Godard siempre se ha opuesto, con el shock del corte (el out-of-frame), al encuadramiento del marco (la pantalla, la pared, la hoja). En “Voyage(s)” aplica la misma dialéctica al museo y finalmente hace vibrar las salas. Siguiendo los momentos de la espacialización de la práctica de Godard –literalmente sus huellas– como si fuera reconstruyendo un crimen, el espectador está obsesionado por otra posibilidad de inhabitar el museo. Pero ¿qué es esta impureza que sólo posee el arte contemporáneo? ¿Escenografía crítica? ¿Anarquía relacional? En Les Carabiniers de Godard, los soldados que conquistan el mundo regresan sólo con postales de reproducciones de las obras maestras de los museos.
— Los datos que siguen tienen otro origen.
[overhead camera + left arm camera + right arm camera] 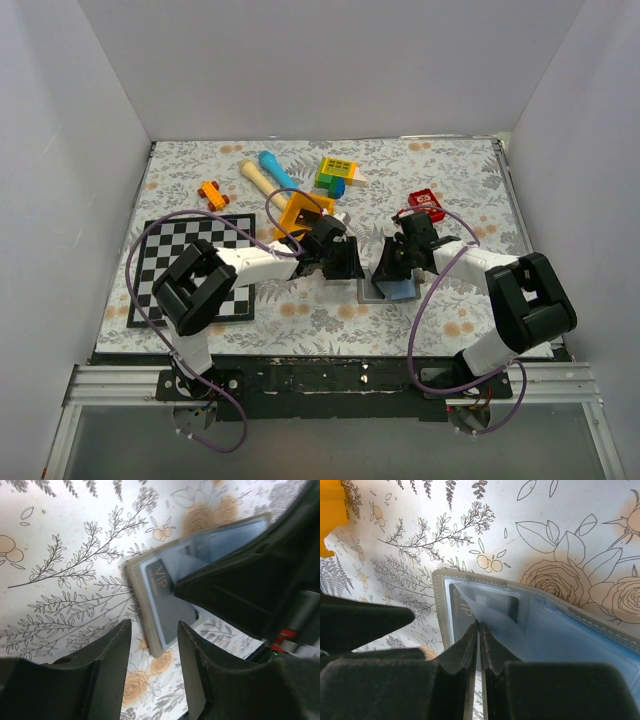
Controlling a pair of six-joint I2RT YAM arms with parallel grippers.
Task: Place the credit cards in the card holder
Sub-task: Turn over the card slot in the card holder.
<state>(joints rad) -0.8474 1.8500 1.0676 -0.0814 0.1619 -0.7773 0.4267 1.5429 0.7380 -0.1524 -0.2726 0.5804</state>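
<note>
the wallet (384, 291) lies open on the floral surface (450, 180), near the middle, between the two arms. a black card (170, 610) marked vip sits in the wallet's left end, partly behind a clear pocket flap. the right end effector (479, 630) is pressed almost together, pinching the edge of that flap. the left end effector (153, 627) hangs just left of the wallet, fingers spread, nothing between them. a tray (302, 212) lies farther back, a red block (427, 201) far right, a chessboard (190, 250) at left.
</note>
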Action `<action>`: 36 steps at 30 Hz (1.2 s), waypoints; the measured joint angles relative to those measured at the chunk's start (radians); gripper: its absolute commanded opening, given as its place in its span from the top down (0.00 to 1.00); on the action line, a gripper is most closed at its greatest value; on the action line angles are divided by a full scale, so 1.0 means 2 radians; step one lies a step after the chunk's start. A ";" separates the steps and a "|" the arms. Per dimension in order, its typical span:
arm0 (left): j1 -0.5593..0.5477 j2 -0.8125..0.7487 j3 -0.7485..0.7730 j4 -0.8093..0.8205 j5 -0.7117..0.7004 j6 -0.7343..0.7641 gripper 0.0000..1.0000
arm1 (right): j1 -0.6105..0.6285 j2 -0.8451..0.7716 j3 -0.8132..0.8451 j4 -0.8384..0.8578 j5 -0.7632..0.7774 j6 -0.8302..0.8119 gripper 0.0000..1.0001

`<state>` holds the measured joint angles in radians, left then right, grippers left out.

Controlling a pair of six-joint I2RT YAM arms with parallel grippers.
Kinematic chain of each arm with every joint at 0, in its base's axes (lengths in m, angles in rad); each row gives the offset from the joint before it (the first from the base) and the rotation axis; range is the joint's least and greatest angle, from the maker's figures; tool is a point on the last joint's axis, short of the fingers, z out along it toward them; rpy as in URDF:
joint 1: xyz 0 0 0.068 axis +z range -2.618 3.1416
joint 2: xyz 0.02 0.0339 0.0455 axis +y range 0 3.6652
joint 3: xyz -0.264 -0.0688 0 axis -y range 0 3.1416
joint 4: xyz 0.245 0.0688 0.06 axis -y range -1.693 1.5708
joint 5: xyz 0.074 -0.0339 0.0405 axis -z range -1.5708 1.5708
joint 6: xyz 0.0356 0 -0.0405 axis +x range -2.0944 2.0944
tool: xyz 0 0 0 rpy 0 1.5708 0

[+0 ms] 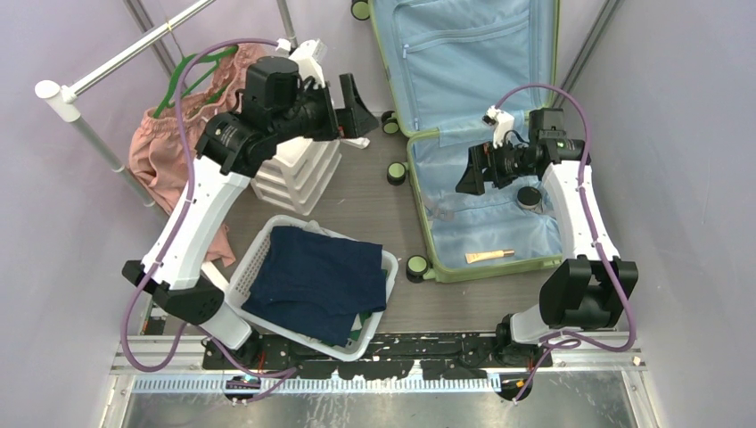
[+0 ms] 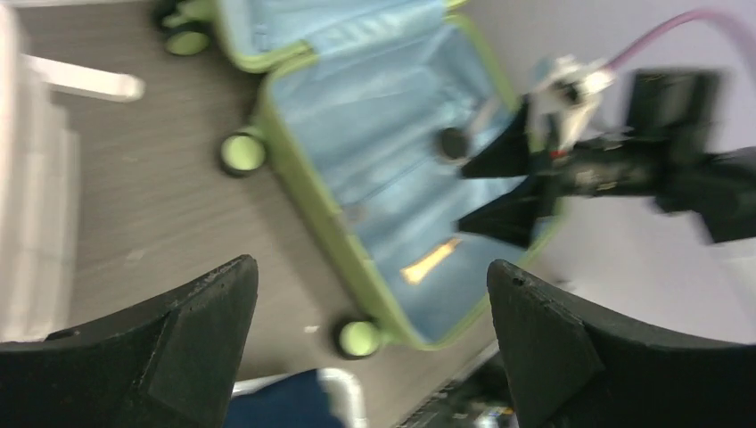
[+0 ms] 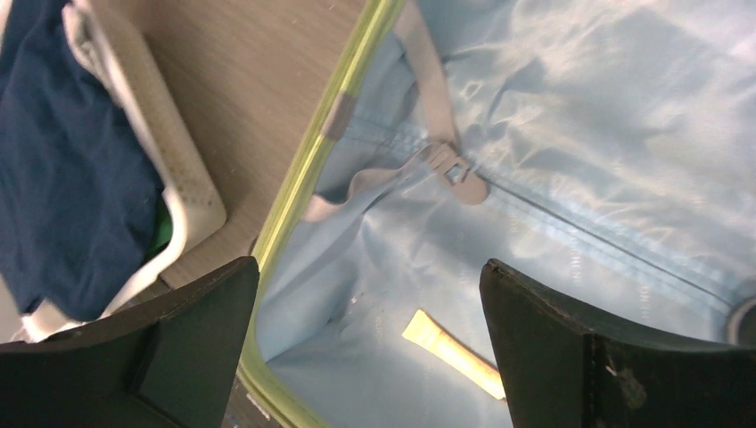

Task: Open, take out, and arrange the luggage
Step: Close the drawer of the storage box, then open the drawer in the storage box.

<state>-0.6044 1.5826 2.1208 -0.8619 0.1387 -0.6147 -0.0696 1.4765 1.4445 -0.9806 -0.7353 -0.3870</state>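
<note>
The light-green suitcase (image 1: 426, 245) lies open on the floor, with blue lining in both halves. In its near half lie a yellowish tube (image 1: 489, 256) and a dark round jar (image 1: 530, 198). My right gripper (image 1: 471, 174) is open and empty above that half. Its wrist view shows the lining (image 3: 579, 134), a strap buckle (image 3: 450, 167) and the tube (image 3: 450, 352) between the open fingers of the gripper (image 3: 370, 348). My left gripper (image 1: 352, 107) is open and empty, raised left of the suitcase. Its blurred wrist view shows the gripper (image 2: 370, 339), the suitcase (image 2: 374, 178) and the tube (image 2: 431, 260).
A white perforated basket (image 1: 258, 245) holding dark navy cloth (image 1: 316, 276) stands at the front centre, close to the suitcase's wheel (image 1: 416, 266). A white drawer unit (image 1: 299, 174) sits under my left arm. A clothes rail (image 1: 116, 67) with a pink garment (image 1: 169, 152) stands at the left.
</note>
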 measured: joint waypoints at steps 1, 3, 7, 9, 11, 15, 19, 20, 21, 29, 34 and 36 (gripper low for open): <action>0.002 0.002 0.000 -0.011 -0.009 0.027 0.01 | 0.000 -0.001 0.000 0.011 0.008 0.006 0.00; 0.003 0.003 -0.001 -0.034 -0.041 0.083 0.05 | 0.000 -0.002 0.001 0.029 0.019 0.016 0.00; 0.010 0.009 -0.011 -0.066 -0.104 0.177 0.13 | -0.002 0.023 0.053 0.001 -0.007 0.004 0.00; 0.025 0.020 -0.016 -0.076 -0.122 0.216 0.20 | -0.001 0.042 0.082 -0.003 -0.034 -0.005 0.02; 0.048 0.034 -0.024 -0.076 -0.132 0.243 0.25 | 0.005 0.051 0.088 0.002 -0.050 -0.006 0.02; 0.082 0.057 -0.070 -0.063 -0.145 0.284 0.39 | 0.037 0.067 0.087 0.022 -0.060 0.002 0.04; 0.091 0.090 -0.081 -0.061 -0.148 0.304 0.46 | 0.080 0.085 0.087 0.055 -0.061 0.026 0.09; 0.092 0.099 -0.080 -0.061 -0.148 0.308 0.48 | 0.089 0.091 0.087 0.064 -0.061 0.034 0.10; 0.093 0.107 -0.080 -0.061 -0.147 0.312 0.49 | 0.098 0.096 0.087 0.073 -0.062 0.042 0.11; 0.098 0.129 -0.083 -0.057 -0.158 0.321 0.63 | 0.128 0.102 0.069 0.175 -0.066 0.124 0.17; 0.103 0.130 -0.092 -0.055 -0.157 0.325 0.77 | 0.146 0.102 0.060 0.239 -0.068 0.177 0.21; 0.104 0.133 -0.094 -0.054 -0.157 0.328 0.90 | 0.156 0.102 0.048 0.280 -0.069 0.215 0.22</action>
<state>-0.3965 1.8492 1.9331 -0.9691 -0.1749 0.0410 0.2420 1.6802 1.5410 -0.4210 -0.8734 0.0425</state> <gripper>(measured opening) 0.254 0.792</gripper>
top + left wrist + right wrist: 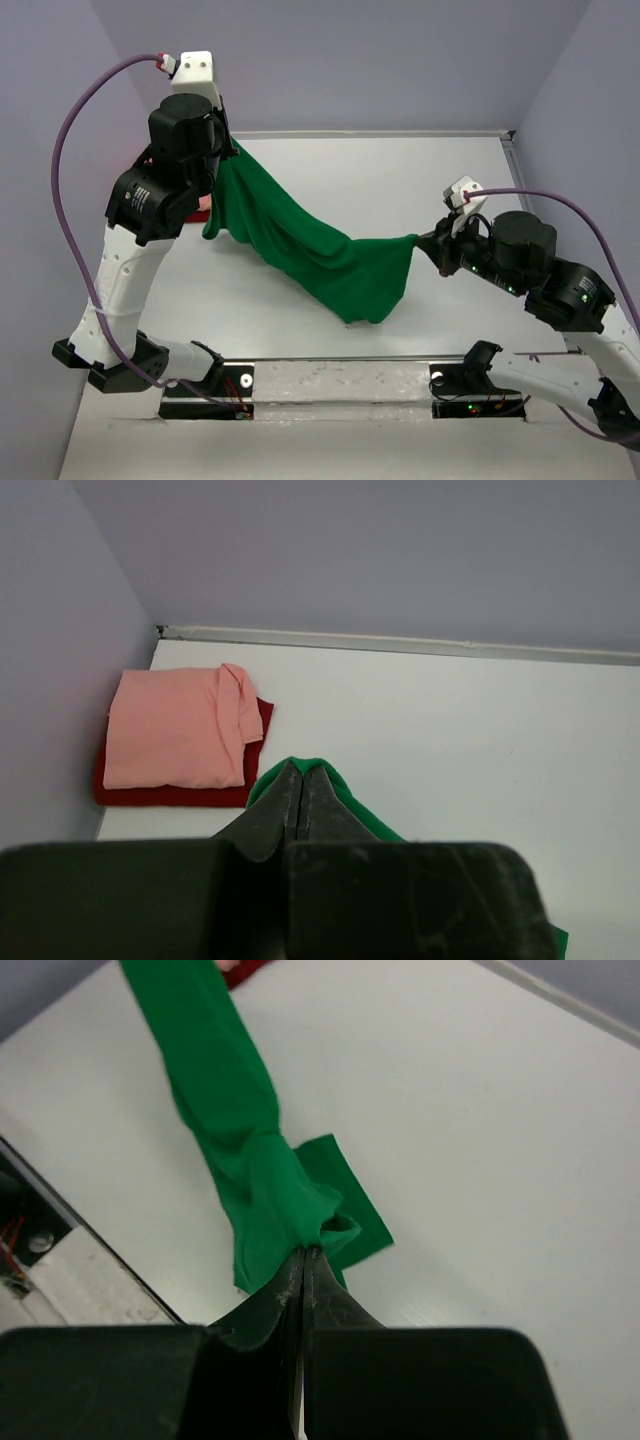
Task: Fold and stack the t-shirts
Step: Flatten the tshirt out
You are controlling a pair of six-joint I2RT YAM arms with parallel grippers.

Como todo lo que encuentra el cine: la institución es material crudo, reducido, repetido y devuelto como otro. Causando la auto-diferenciación del Pompidou, como un cortocircuito, Godard ha encontrado otro camino por dentro y fuera del Museo.
Traducción: Syd Krochmalny y Alexandra Goldman.
Kelsey, John, "Installation as Occupation", Rich Texts: Selected Writing for art, Sternberg Press, Berlín, 2010, pp. 107-114. Originalmente publicado en Artforum, septiembre 2006, bajo el título "Double Exposure."